** Opening Input records block **
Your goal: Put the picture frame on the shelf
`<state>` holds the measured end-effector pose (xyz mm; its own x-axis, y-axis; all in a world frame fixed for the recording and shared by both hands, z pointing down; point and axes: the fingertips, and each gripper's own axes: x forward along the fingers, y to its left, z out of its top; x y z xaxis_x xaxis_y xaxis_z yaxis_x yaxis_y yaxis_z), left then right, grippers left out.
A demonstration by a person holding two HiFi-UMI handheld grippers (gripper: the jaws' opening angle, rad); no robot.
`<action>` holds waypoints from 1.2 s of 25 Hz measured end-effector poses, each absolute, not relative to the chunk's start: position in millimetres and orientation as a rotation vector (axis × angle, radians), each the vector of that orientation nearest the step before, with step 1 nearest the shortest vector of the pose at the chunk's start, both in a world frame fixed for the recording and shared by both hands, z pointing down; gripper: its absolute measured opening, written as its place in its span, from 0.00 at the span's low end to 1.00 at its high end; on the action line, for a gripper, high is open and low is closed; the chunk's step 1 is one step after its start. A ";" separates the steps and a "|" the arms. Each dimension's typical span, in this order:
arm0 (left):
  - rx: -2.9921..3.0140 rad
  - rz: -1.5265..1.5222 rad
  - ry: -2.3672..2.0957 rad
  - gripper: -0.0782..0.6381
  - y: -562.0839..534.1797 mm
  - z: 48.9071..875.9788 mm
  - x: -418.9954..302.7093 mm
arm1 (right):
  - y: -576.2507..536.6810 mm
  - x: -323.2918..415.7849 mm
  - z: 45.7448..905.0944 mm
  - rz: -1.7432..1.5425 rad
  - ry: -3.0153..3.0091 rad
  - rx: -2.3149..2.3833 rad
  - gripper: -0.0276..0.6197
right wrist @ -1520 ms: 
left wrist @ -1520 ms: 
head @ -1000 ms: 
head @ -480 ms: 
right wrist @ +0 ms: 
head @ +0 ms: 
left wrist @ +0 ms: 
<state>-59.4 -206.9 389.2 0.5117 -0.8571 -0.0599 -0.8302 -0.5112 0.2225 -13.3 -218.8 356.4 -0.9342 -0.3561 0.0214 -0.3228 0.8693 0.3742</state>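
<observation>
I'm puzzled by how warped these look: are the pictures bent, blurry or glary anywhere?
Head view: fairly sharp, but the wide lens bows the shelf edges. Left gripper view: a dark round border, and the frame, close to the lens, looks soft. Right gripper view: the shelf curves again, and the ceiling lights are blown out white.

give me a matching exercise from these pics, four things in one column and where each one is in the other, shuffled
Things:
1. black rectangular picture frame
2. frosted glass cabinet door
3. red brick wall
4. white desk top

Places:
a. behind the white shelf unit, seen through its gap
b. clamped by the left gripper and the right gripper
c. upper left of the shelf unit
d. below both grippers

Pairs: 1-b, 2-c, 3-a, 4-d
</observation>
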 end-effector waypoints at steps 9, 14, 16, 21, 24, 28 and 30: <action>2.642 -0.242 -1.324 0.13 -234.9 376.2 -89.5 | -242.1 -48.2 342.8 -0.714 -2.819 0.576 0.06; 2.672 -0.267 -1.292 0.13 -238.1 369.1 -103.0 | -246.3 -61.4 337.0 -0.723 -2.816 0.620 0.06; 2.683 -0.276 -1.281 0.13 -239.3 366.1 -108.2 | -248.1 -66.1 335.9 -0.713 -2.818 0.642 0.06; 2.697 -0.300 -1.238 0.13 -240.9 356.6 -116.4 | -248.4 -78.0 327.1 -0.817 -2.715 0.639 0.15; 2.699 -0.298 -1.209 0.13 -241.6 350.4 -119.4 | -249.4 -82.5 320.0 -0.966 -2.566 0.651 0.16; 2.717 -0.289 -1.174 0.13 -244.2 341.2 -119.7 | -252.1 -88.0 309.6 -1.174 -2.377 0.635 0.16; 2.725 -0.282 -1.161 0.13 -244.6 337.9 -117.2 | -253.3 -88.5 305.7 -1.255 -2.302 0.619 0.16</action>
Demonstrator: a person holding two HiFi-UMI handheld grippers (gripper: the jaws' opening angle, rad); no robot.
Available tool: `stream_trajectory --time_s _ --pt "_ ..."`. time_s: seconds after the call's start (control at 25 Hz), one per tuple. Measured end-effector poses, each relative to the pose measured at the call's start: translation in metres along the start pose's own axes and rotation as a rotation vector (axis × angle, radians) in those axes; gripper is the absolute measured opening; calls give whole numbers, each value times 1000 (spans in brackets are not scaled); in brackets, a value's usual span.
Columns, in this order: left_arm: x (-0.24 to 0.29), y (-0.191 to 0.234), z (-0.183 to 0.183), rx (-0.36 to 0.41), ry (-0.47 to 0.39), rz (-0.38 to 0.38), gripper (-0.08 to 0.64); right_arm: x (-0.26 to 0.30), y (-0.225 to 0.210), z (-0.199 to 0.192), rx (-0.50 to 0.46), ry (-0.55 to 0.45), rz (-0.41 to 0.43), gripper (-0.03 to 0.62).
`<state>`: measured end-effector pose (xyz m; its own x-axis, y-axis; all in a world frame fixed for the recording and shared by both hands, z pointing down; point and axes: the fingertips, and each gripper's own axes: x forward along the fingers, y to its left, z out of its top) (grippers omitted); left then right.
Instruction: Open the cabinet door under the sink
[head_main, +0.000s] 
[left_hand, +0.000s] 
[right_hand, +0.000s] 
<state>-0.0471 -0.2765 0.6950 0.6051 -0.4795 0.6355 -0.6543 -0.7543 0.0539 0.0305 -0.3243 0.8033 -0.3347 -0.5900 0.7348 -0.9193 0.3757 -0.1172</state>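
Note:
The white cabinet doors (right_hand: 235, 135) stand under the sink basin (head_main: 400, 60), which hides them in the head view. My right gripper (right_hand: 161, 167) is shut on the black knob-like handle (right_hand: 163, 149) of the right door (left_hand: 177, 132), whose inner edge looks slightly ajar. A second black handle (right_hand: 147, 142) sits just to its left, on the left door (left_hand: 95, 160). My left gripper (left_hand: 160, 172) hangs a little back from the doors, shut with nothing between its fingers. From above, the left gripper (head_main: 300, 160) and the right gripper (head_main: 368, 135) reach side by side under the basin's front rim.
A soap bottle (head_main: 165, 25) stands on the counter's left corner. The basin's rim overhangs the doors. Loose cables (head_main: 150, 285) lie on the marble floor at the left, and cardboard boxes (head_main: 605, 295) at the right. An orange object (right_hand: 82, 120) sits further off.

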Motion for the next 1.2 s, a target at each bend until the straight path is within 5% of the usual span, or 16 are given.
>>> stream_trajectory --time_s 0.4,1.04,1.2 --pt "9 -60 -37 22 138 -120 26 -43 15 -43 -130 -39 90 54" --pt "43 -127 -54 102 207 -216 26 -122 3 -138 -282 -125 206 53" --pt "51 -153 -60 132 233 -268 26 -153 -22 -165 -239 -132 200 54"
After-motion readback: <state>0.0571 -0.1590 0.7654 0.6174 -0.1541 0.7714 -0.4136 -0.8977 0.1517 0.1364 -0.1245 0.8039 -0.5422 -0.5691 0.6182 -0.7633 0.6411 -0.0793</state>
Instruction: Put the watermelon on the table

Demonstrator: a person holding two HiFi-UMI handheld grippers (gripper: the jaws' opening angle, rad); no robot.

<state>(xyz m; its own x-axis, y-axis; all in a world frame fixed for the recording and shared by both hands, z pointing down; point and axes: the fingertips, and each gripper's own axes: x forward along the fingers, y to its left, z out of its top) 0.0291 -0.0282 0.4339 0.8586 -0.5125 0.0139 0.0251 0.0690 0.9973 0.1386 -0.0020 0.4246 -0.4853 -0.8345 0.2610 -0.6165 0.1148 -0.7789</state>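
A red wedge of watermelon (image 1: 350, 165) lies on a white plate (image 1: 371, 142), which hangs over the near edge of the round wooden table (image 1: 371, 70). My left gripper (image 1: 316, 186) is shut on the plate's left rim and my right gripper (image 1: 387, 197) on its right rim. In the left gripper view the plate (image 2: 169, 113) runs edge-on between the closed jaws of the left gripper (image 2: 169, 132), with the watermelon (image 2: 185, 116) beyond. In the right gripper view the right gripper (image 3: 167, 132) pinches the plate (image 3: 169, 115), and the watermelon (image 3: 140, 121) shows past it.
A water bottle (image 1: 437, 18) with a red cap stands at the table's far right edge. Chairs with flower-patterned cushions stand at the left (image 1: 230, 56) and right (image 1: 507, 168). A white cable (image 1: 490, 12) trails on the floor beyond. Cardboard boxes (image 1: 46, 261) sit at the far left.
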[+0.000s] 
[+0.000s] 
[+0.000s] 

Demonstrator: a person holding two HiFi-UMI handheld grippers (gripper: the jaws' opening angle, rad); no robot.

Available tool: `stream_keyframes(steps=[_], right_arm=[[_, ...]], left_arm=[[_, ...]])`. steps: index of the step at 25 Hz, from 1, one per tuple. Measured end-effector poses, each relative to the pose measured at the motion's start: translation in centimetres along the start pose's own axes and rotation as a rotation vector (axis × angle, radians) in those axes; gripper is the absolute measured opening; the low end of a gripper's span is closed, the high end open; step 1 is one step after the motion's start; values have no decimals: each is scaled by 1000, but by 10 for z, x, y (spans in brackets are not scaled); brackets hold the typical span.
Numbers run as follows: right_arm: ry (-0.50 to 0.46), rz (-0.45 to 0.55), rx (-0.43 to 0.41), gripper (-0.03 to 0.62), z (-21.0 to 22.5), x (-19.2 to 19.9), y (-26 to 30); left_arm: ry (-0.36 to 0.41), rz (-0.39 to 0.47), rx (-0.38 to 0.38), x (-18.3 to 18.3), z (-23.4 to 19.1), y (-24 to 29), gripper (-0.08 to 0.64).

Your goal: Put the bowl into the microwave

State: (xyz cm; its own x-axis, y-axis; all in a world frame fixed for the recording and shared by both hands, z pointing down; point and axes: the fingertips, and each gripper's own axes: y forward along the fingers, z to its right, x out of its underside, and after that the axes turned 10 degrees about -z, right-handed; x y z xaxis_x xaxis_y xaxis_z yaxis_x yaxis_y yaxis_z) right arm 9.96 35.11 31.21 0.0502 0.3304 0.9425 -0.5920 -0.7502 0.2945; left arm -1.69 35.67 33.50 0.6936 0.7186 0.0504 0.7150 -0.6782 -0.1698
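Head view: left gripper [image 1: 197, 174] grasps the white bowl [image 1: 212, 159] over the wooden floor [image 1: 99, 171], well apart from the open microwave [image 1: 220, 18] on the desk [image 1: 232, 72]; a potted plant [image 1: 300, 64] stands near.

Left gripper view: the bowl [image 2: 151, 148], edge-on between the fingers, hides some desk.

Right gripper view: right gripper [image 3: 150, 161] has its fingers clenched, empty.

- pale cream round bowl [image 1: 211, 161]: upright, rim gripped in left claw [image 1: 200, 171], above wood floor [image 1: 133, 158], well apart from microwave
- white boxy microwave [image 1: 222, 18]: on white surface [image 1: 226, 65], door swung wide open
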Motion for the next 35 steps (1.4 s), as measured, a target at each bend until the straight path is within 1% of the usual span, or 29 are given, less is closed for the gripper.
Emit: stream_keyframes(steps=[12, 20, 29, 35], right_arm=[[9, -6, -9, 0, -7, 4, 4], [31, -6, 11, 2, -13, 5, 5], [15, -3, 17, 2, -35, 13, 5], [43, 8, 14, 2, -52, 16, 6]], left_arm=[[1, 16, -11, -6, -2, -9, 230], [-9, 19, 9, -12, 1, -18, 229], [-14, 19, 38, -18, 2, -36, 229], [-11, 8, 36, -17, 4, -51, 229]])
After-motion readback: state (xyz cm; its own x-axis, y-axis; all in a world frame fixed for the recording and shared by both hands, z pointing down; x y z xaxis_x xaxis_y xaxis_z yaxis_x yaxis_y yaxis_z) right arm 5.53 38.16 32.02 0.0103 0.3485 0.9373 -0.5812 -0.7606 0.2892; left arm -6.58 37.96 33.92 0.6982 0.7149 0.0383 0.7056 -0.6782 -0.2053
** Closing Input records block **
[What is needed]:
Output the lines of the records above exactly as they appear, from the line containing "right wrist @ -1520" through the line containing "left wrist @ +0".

[Solution]:
right wrist @ -1520 ms: 
left wrist @ -1520 ms: 
head @ -1000 ms: 
head @ -480 ms: 
right wrist @ +0 ms: 
head @ +0 ms: 
left wrist @ +0 ms: 

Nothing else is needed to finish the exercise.